PROBLEM STATEMENT:
Would you print exactly the lines that begin the listing and continue through the line holding "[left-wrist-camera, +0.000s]"? No pictures, please.

RAW DATA:
################

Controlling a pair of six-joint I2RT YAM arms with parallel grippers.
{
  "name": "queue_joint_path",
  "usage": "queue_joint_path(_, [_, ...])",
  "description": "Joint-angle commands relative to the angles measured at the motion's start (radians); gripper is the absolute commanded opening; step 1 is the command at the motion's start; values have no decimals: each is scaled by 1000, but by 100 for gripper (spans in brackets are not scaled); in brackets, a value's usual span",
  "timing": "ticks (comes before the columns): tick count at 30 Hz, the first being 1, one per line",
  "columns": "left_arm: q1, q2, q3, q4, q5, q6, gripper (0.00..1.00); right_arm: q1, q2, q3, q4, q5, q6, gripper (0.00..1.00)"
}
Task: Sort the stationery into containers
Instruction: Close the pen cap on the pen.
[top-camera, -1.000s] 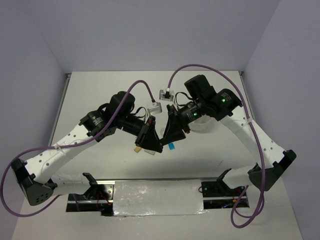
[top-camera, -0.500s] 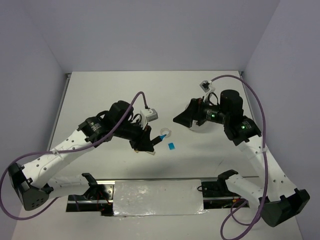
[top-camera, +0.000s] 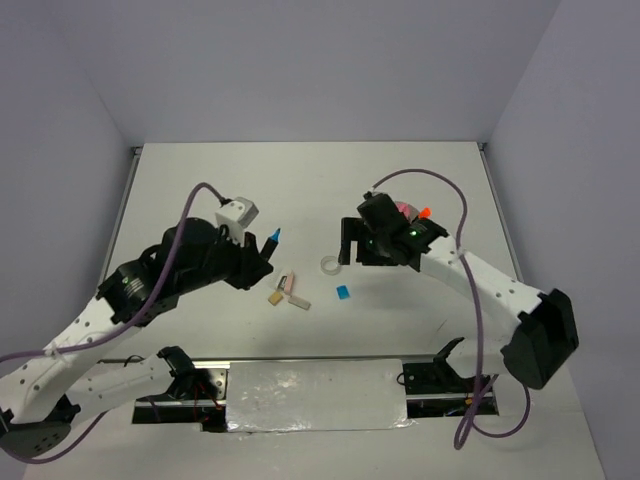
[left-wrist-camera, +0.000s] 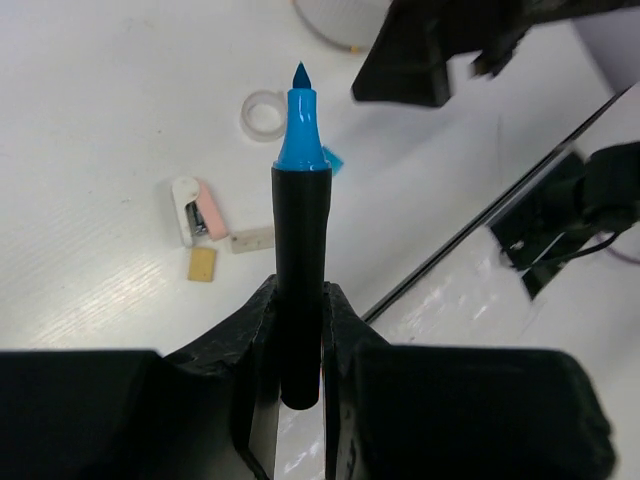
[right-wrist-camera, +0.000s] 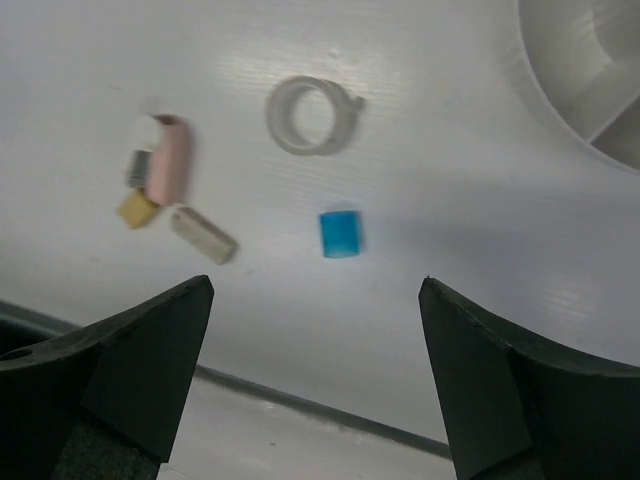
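My left gripper (top-camera: 256, 256) is shut on a black marker with a blue tip (left-wrist-camera: 300, 250) and holds it above the table, tip (top-camera: 273, 236) pointing away. My right gripper (top-camera: 349, 246) is open and empty, hovering above the clear tape ring (right-wrist-camera: 312, 115) and a small blue piece (right-wrist-camera: 341, 233). The pink eraser (right-wrist-camera: 170, 158), a tan piece (right-wrist-camera: 138, 208) and a beige piece (right-wrist-camera: 203, 235) lie together to their left. The white divided tub (right-wrist-camera: 570, 60) is mostly hidden under my right arm in the top view. A pink cylinder (top-camera: 402, 208) and an orange marker tip (top-camera: 424, 212) stick up there.
The loose pieces lie between the two grippers, near the table's front edge (right-wrist-camera: 300, 405). Below that edge is a foil-covered plate (top-camera: 315, 395) between the arm bases. Grey walls close the table at the back and sides.
My left gripper has drawn back to the left and lifted with the blue-tipped marker. My right arm has swung round and its open gripper now hangs beside the tape ring.
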Motion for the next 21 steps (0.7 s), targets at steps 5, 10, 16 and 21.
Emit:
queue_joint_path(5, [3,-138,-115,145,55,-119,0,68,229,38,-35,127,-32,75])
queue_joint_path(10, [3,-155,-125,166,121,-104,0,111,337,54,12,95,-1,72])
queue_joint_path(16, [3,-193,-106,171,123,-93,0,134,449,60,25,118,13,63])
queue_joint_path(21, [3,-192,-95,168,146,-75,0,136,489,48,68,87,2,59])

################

COMPLETED TASK:
Controlling a pair of six-joint I2RT YAM arms with parallel grippers.
{
  "name": "queue_joint_path",
  "usage": "queue_joint_path(_, [_, ...])",
  "description": "Joint-angle commands relative to the angles measured at the motion's start (radians); gripper is the absolute commanded opening; step 1 is the command at the motion's start; values have no decimals: each is scaled by 1000, but by 100 for gripper (spans in brackets are not scaled); in brackets, a value's usual span",
  "timing": "ticks (comes before the columns): tick count at 30 Hz, the first being 1, one per line",
  "columns": "left_arm: q1, q2, q3, q4, q5, q6, gripper (0.00..1.00); right_arm: q1, q2, q3, q4, q5, q6, gripper (0.00..1.00)"
}
Task: Sort the stationery into containers
Instruction: Close the pen cap on the pen.
[top-camera, -1.000s] 
[top-camera, -0.500s] 
[top-camera, +0.000s] 
[left-wrist-camera, +0.000s] 

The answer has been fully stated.